## Task to complete
Scan the records below and copy every line that contains the string "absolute".

## Exercise inputs
....................

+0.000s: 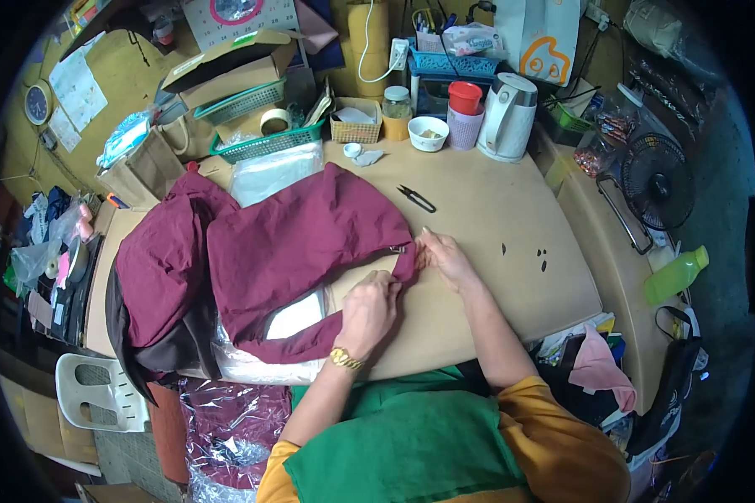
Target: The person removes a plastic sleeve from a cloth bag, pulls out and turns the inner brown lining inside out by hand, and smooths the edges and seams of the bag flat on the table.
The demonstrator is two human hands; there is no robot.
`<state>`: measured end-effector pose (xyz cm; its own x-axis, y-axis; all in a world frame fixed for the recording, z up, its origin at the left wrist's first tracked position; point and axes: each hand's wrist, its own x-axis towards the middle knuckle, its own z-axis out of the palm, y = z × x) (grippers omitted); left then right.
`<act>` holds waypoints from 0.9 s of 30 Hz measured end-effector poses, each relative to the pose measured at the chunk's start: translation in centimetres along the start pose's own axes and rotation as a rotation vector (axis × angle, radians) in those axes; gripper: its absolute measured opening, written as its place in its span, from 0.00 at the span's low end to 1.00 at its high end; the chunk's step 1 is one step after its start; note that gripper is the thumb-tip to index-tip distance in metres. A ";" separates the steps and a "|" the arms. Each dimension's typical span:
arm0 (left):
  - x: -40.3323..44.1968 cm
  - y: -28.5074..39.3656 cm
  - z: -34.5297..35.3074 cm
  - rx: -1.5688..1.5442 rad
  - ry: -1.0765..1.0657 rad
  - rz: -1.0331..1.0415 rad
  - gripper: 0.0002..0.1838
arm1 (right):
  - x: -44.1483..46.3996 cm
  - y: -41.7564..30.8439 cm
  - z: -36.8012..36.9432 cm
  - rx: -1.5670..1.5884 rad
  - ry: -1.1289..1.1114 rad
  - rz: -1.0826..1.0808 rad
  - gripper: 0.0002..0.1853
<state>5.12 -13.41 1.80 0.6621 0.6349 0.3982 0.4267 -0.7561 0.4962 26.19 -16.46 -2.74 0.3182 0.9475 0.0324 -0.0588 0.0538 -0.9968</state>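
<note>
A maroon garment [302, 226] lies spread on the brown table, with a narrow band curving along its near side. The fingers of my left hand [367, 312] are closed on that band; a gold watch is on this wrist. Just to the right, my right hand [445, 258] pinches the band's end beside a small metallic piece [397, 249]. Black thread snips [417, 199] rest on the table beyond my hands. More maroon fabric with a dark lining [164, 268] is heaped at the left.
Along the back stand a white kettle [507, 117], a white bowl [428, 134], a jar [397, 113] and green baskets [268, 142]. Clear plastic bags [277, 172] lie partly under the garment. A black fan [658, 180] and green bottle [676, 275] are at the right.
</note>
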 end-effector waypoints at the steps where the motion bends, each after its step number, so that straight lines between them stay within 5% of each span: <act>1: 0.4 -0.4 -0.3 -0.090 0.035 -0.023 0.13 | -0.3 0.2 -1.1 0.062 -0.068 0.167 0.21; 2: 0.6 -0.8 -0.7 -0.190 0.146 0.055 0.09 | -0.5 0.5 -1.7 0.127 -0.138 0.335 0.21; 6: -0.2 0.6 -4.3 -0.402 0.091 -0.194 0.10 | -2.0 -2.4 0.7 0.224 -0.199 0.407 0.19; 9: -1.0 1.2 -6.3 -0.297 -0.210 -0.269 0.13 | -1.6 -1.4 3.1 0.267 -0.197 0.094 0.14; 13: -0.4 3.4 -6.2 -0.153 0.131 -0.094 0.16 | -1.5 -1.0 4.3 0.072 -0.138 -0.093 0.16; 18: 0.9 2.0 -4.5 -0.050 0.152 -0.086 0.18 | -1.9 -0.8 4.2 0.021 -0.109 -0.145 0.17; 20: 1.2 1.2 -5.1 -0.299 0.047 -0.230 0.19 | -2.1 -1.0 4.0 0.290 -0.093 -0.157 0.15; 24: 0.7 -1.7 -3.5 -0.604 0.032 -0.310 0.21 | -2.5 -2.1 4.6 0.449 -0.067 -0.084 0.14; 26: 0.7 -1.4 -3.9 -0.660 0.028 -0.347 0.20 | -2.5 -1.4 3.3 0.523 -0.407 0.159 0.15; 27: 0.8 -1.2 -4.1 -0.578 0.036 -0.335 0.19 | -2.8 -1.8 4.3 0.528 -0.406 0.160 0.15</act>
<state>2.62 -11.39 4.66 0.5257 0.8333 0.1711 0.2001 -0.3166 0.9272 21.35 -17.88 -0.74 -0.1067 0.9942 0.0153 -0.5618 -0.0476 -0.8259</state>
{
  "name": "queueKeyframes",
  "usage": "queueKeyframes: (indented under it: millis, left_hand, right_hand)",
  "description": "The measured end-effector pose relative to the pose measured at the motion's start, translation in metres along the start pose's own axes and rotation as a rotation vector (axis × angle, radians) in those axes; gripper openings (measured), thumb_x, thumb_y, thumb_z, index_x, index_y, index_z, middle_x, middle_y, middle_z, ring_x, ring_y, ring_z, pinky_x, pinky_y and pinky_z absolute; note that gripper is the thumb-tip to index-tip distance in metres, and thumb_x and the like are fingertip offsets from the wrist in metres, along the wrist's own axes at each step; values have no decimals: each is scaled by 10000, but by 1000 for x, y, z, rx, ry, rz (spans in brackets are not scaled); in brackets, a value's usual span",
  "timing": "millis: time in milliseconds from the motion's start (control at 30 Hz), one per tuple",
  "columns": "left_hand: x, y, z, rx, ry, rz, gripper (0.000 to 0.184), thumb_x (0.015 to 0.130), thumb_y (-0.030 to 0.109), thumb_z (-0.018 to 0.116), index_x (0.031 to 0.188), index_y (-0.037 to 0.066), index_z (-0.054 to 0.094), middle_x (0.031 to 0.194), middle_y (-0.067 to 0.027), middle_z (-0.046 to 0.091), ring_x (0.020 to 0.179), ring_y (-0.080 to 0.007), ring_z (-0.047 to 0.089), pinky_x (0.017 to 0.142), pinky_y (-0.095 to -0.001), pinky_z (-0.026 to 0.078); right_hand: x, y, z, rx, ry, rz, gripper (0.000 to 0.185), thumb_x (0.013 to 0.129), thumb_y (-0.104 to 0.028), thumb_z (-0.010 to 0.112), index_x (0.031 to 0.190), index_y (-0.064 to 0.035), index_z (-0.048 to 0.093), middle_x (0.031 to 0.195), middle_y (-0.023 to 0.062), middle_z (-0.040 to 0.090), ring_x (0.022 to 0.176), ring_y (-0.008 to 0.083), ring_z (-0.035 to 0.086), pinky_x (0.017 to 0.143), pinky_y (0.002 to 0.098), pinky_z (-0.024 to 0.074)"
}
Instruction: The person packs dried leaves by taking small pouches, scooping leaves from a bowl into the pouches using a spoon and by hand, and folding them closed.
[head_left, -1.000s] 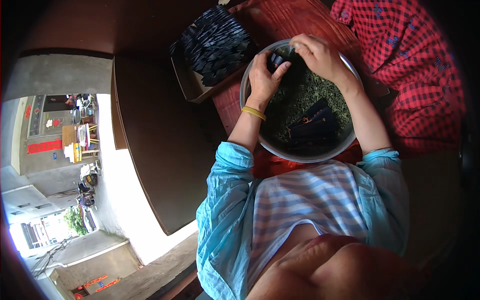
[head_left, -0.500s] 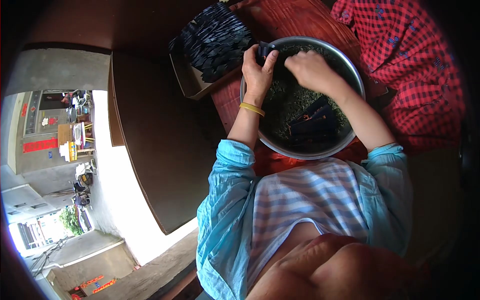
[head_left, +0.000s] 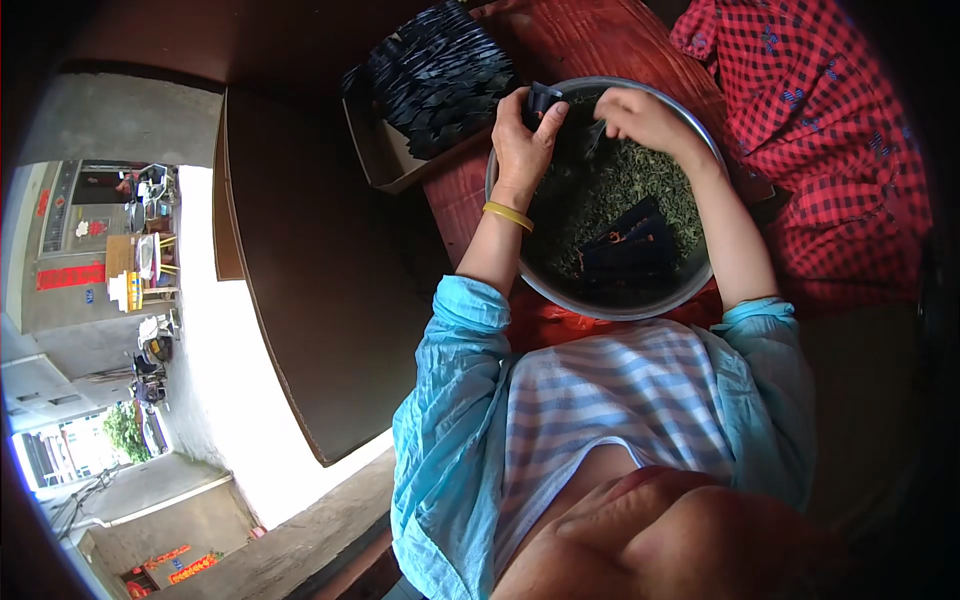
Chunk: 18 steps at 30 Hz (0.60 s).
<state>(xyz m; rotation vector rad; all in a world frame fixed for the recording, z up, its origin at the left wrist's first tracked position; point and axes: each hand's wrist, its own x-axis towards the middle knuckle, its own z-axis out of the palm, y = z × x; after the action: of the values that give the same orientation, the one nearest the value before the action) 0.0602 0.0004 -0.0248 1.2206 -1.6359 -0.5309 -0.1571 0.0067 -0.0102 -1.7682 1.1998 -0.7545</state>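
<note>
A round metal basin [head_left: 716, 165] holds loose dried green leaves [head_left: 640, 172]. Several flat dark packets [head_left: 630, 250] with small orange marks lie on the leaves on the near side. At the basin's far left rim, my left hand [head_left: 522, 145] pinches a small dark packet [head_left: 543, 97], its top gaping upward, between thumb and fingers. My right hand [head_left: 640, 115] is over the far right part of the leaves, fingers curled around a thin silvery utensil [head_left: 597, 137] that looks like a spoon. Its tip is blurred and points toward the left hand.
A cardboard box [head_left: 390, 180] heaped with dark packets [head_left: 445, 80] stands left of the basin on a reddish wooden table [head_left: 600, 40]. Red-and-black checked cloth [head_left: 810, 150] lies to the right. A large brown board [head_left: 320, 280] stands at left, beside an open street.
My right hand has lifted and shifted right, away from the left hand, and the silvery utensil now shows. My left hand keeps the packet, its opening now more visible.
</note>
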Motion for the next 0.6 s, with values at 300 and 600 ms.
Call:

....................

## Solution to this problem
`<act>` holds waypoints from 0.9 s of 30 Hz measured end-effector poses, each relative to the pose measured at the chunk's start: translation in centimetres along the start pose's own axes and rotation as a rotation vector (axis × angle, radians) in those axes; gripper: its absolute measured opening, written as its place in its span, from 0.00 at the span's low end to 1.00 at its high end; the chunk's step 1 is one step after its start; note that gripper is the thumb-tip to index-tip distance in metres. A ";" separates the steps and a "|" the arms. Each dimension's typical span:
  "description": "The measured end-effector pose relative to the pose measured at the motion's start, translation in metres along the start pose's own axes and rotation as a rotation vector (axis × angle, radians) in those axes; gripper openings (measured), thumb_x, thumb_y, thumb_z, index_x, index_y, index_z, middle_x, middle_y, middle_z, ring_x, ring_y, ring_z, pinky_x, pinky_y and pinky_z absolute; note that gripper is the thumb-tip to index-tip distance in metres, and thumb_x and the like are fingertip offsets from the wrist in metres, along the wrist's own axes at each step; values have no decimals: each is scaled by 10000, but by 1000 for x, y, z, rx, ry, rz (spans in brackets are not scaled); in brackets, a value's usual span",

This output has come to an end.